Un million de déplacés, hôpitaux fermés... La plongée sans fin de Rafah dans l'horreur de la guerre

La Maison Blanche s'est dite "bouleversée", Emmanuel Macron a affirmé être "indigné", l'ONU a demandé une "enquête complète et transparente" à Israël. Lundi, tous les regards de la communauté internationale se sont tournés vers Rafah, où une frappe israélienne a causé la mort d'au moins 45 personnes et fait près de 250 blessés dans un camp de déplacés, d'après un bilan fourni par le ministère de la Santé du Hamas.

Ce mardi, les frappes israéliennes se poursuivaient dans cette ville du sud de la bande de Gaza et la Défense civile de Gaza a annoncé que l'une d'entre elles a tué 21 personnes dans un camp de déplacés, dans l'ouest de la ville. Dans un communiqué, l'armée israélienne a de son côté démenti avoir "frappé la zone humanitaire à Al-Mawasi".

Plusieurs témoins cités par l'AFP ont également affirmé que Tsahal avait déployé des tanks dans le centre de Rafah, théâtre depuis le début du mois d'une opération terrestre qui y a rendu la vie quotidienne presque impossible. "Rafah est devenu l'enfer sur Terre", a résumé lundi Philippe Lazzarini, le patron de l'UNRWA, l'Agence de l'ONU pour les réfugiés palestiniens (objet de controverses ces derniers mois, NDLR).

Un millions de déplacés en trois semaines

Alors que plusieurs centaines de milliers de familles habitant à Gaza avaient trouvé refuge à Rafah depuis le début de la guerre il y a huit mois, la ville voit depuis début mai les Gazaouis quitter la ville en masse. Selon les derniers chiffres communiqués par l'UNRWA, environ un million de personnes ont fui Rafah au cours des trois semaines écoulées.

"Cela s’est produit alors qu’il n’y avait aucun endroit sûr où aller et au milieu des bombardements, du manque de nourriture et d’eau, des piles de déchets et des conditions de vie inadaptées", a souligné l'UNRWA sur son compte X.

La plupart des personnes quittant Rafah dans la précipitation ont déjà dû être déplacées à plusieurs reprises depuis le déclenchement de la guerre entre le Hamas et la bande de Gaza. Des journalistes de la radio NPR décrivent ainsi des familles s'en allant sur des routes boueuses, accompagnées de remorques, pleines de couvertures ou de bouteilles de gaz, et tirées par des ânes.

"Je n'ai pas les moyens d'évacuer une nouvelle fois"

Ceux qui restent à Rafah n'ont bien souvent pas le choix. Privés de salaires depuis des mois, la plupart des Palestiniens encore sur place n'ont pas l'argent nécessaire pour abandonner une fois de plus leur foyer provisoire. C'est par exemple le cas d'Aya Kafarna, une infirmière vivant dans une école de Rafah abandonnée. Elle a déjà été déplacée six fois en huit mois.

"Je n'ai pas les moyens d'évacuer une nouvelle fois. J'ai besoin d'un conteneur pour mettre mes affaires dedans, j'ai besoin d'au moins 1.800 shekels (environ 450 euros)", a-t-elle confié à NPR.

Un seul hôpital encore ouvert

Dans la ville soumise aux bombardements, malades et blessés n'ont plus l'assurance d'être soignés à l'hôpital. D'après un communiqué du ministère de la Santé du Hamas, un seul hôpital de la ville est encore à même d'accueillir des patients.

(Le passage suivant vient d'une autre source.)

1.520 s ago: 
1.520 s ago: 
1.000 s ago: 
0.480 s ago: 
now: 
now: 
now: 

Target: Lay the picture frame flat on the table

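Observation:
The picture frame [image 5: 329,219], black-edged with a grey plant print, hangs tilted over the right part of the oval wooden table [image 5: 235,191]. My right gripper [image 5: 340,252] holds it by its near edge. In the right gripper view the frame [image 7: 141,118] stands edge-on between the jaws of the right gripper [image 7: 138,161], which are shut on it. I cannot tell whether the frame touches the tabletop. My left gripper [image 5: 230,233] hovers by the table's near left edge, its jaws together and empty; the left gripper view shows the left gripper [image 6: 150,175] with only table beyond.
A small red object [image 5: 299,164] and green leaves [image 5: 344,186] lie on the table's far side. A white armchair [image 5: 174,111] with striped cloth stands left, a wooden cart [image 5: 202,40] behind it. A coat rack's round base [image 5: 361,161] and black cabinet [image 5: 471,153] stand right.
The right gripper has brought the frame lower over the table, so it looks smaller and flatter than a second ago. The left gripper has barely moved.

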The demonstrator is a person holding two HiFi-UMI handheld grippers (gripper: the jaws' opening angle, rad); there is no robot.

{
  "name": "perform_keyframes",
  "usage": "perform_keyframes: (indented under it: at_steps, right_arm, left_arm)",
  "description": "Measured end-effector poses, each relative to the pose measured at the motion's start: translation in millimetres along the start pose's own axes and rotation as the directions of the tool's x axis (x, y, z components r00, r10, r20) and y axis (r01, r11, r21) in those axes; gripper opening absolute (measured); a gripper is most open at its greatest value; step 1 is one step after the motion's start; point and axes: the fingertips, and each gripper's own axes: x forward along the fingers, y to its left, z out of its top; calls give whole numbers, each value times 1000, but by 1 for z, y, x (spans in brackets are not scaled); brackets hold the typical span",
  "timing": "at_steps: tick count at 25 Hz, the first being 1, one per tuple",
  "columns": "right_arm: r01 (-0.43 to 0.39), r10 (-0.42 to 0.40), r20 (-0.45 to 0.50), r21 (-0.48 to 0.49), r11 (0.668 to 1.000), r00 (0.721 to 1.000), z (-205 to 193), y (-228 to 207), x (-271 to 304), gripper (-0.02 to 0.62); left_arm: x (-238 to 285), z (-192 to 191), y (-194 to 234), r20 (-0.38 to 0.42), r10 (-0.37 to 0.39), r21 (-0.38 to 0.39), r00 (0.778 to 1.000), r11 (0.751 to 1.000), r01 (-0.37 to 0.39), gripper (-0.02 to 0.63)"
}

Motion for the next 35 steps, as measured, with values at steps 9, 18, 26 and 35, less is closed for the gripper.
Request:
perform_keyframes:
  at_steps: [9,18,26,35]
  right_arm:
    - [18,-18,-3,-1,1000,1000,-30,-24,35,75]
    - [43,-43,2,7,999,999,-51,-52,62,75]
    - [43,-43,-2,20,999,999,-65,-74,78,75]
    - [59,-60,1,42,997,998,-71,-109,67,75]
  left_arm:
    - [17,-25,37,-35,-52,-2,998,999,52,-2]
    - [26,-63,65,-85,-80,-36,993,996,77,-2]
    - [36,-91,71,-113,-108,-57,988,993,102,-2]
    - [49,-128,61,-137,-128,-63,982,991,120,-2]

Les quatre autres établissements de Rafah ne sont en revanche plus opérationnels.

Une situation témoignant plus largement des difficultés éprouvées par tous les hôpitaux de la bande de Gaza pour continuer à fonctionner et à soigner blessés et malades. L'Organisation mondiale de la Santé (OMS) estime qu'un tiers seulement des établissements situés dans le territoire sont encore partiellement fonctionnels et souffrent d'un manque d'équipements, de carburant et de nourriture.

Mardi, l'OMS a en outre déploré le fait que les évacuations médicales ont été complètement arrêtées dans toute la bande de Gaza depuis le début des bombardements israéliens sur Rafah. Ce qui signifie que davantage de personnes risquent de mourir dans l'attente de soins, a averti Margaret Harris, porte-parole de l'OMS.

Et dans le sens inverse, faire parvenir l'aide humanitaire jusqu'à Rafah représente un défi de taille pour l'UNRWA. La semaine dernière, l'Agence avait ainsi dû suspendre la distribution de nourriture dans la ville. Elle n'avait pas le choix, avait justifié Sam Rose, directeur de la planification de l'UNRWA à Rafah: "Cette décision a été prise parce que nous n'avons plus de stocks, Il ne nous restait plus rien dans nos entrepôts".